So, what is von Willebrand’s disease, and how does it differ from other coagulopathies?

Von Willebrand’s disease (vWD) is technically a platelet function disorder, but it’s caused by the absence of von Willebrand’s factor (VWF), a clotting factor essential in the formation of a platelet plug. 

As a reminder from episode 42, when bleeding occurs, platelets travel to the site of vessel injury and stick together to form a temporary plug. Well, it’s vWF that makes those platelets stick together - no vWF and no platelet plug. The platelets still flock to the site of bleeding, but they can’t really do anything to stop it - so our patient continues to bleed.

VWD is an inherited condition where patients are born with reduced, dysfunctional or absent vWF. There are three types of the disease:

Type I vWD 

This is the most common form of vWD and is characterised by a partial deficiency in vWF, causing a mild-to-moderate bleeding risk.

Types II and III vWD

These forms of vWD are less common but carry higher risks of bleeding. Dogs with type II vWD have low concentrations of abnormally structured vWF, and dogs with type III vWD have a complete absence of vWF.

Which patients get von Willebrand’s disease?

Being an inherited condition, several breeds are predisposed to the disease. The classic one we all think of is Dobermans - they’re at risk of type I vWD, alongside Corgis, Poodles, Bernese Mountain Dogs, Setters and Westies.

German Pointers (both shorthaired and wirehaired) are at risk of type II vWD, and Scottish Terriers and Shetland Sheepdogs are at risk of type III vWD.

And what signs do we see in these patients?

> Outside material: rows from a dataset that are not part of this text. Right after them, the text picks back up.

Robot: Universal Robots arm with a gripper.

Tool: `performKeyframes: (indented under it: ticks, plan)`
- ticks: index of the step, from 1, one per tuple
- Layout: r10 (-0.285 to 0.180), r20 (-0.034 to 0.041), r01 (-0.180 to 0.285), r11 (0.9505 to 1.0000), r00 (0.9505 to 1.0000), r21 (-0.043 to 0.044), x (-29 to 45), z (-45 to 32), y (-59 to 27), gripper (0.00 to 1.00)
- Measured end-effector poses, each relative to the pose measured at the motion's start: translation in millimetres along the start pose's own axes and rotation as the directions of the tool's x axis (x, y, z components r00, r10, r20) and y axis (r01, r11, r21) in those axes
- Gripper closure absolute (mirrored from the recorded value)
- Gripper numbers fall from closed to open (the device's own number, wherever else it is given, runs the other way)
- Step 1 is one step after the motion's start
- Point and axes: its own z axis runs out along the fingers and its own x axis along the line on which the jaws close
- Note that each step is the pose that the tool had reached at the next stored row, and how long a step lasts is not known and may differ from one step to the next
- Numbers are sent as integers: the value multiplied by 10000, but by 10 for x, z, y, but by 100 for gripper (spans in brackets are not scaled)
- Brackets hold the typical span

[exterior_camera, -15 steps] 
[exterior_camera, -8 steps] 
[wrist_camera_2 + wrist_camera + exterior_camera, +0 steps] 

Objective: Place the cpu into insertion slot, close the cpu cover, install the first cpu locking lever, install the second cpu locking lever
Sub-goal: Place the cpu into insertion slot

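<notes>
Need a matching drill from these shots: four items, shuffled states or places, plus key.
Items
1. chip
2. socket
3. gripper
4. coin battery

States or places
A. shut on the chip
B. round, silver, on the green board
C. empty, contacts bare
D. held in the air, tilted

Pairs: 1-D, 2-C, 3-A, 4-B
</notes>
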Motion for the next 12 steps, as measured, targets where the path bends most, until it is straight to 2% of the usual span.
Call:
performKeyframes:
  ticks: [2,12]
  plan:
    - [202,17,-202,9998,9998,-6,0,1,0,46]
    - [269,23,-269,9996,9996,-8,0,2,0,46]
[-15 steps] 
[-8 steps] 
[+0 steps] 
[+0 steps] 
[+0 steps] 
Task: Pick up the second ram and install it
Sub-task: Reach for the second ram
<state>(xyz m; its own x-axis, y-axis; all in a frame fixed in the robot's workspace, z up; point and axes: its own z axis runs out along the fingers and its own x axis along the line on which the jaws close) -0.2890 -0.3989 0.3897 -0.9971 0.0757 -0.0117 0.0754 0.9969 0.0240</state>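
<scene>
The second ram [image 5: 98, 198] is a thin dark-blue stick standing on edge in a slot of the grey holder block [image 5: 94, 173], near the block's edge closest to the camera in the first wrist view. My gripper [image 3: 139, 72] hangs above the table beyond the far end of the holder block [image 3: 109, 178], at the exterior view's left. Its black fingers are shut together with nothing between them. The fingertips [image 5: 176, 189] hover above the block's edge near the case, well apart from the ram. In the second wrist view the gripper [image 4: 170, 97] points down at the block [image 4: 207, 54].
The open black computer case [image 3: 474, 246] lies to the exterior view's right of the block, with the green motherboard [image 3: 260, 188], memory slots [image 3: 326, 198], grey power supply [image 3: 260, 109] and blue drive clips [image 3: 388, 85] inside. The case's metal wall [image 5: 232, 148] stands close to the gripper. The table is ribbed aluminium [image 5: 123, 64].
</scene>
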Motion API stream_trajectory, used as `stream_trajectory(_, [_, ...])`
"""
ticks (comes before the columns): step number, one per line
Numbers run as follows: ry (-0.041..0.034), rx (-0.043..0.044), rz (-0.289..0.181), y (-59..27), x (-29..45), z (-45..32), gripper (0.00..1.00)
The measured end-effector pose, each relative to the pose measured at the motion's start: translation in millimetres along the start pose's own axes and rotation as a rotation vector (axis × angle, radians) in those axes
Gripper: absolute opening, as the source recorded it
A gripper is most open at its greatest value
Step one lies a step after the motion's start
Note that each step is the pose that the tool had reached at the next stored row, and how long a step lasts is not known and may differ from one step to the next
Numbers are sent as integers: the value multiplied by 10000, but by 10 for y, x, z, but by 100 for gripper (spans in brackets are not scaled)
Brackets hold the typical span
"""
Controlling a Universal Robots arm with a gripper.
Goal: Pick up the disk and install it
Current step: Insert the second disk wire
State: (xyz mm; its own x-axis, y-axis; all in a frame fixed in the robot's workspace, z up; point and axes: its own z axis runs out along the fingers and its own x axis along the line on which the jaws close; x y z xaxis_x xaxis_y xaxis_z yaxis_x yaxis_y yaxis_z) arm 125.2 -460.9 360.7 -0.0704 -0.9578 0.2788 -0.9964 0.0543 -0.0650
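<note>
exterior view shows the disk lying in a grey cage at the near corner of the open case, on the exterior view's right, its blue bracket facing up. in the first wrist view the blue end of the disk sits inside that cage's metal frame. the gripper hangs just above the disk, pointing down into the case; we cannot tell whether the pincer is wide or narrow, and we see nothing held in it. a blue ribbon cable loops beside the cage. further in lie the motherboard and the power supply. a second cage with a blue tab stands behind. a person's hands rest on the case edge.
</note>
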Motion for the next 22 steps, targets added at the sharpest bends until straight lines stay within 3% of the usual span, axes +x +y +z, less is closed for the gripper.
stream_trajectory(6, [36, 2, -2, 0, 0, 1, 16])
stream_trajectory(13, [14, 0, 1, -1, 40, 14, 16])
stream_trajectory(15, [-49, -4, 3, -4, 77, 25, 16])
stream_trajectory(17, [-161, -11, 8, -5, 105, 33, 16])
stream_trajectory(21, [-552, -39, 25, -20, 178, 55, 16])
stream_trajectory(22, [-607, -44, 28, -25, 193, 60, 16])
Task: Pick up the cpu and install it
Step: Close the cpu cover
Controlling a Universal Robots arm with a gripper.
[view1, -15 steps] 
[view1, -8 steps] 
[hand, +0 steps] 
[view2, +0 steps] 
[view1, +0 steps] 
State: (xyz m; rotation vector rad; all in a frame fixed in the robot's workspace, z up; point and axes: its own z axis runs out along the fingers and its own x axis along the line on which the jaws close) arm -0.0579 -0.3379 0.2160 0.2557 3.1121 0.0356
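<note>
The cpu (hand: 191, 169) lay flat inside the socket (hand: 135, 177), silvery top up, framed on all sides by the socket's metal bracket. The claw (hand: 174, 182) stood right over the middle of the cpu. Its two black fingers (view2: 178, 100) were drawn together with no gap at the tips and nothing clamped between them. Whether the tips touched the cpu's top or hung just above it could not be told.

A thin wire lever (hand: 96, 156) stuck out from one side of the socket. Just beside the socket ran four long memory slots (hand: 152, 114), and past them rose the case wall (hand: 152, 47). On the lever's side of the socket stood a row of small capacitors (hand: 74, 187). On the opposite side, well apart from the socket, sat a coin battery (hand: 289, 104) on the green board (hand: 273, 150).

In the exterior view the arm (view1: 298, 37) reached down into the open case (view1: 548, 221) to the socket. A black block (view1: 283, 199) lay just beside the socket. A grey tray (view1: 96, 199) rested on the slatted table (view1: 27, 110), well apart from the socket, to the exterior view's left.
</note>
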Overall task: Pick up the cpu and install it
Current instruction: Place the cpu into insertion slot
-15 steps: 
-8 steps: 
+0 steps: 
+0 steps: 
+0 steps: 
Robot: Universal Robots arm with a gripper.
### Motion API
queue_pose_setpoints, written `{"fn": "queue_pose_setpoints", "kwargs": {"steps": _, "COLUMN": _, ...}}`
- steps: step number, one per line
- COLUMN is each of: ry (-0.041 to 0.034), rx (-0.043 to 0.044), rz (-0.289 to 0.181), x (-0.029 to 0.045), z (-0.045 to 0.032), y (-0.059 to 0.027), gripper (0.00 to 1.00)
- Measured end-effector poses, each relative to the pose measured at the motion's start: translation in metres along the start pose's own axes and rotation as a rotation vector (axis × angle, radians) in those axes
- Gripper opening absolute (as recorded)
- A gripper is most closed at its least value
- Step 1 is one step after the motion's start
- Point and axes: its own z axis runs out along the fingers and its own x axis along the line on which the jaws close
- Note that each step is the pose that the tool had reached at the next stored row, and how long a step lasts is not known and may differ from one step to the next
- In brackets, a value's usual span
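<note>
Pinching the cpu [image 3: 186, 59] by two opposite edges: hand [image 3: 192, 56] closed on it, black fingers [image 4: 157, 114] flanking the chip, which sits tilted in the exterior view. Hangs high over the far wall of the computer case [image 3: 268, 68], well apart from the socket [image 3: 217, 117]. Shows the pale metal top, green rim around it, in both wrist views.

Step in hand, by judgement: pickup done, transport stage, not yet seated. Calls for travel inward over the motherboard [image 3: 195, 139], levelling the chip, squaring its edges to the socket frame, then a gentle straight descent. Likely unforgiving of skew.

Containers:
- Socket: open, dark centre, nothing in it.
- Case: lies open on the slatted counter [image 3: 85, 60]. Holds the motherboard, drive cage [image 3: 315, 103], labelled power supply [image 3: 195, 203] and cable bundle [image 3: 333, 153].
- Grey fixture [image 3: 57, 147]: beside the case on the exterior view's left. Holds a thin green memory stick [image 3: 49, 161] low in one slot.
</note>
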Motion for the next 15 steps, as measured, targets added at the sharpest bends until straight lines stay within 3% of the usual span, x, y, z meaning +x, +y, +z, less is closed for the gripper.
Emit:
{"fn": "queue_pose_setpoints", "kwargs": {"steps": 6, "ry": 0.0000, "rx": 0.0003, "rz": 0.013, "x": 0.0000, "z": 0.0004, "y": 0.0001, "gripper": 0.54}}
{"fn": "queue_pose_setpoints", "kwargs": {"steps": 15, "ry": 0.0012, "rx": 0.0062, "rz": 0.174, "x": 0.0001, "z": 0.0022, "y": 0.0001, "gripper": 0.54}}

Patients with vWD present with similar signs to thrombocytopenic patients, as we discussed in episode 42. These signs include:

  • Bruising easily

  • Significant bleeding, even from minor wounds

  • Gingival bleeding, even from chewing on toys or after teething

  • Epistaxis

  • Haematuria

  • Vaginal haemorrhage

  • Haematemesis

  • Melena

  • Excessive bleeding after microchip implantation or surgery

If the patient loses significant amounts of blood as a result, they’ll also present with signs of hypovolaemia/anaemia including:

  • Tachycardia or bradycardia

  • Bounding or weak pulses

  • Pale mucous membranes

  • Prolonged capillary refill time

  • Depressed mentation

  • Exercise intolerance

So that’s what von Willebrand’s disease is. How do we diagnose it?

We need to confirm the patient’s von Willebrand’s factor levels, which we’ll do by drawing citrated whole blood and submitting that to the external laboratory.

But before we do that, we need to narrow down our list of differentials since many diseases can cause bleeding in our patients - so we’ll perform tests including:

  • Full haematology and blood smear examination (to assess the degree of anaemia present and look for thrombocytopenia)

  • Coagulation times: activated partial thromboplastin time (aPTT) and prothrombin time (PT) to look for a coagulopathy

  • Buccal mucosal bleeding time (BMBT) which should be prolonged.

The BMBT is a test of primary haemostasis—i.e., the part where the platelet plug forms. While we need enough platelets to form that plug, they also need vWF to stick together properly. If we have insufficient platelets, insufficient vWF, or both, the patient’s BMBT will be prolonged.

And how do we treat von Willebrand’s disease?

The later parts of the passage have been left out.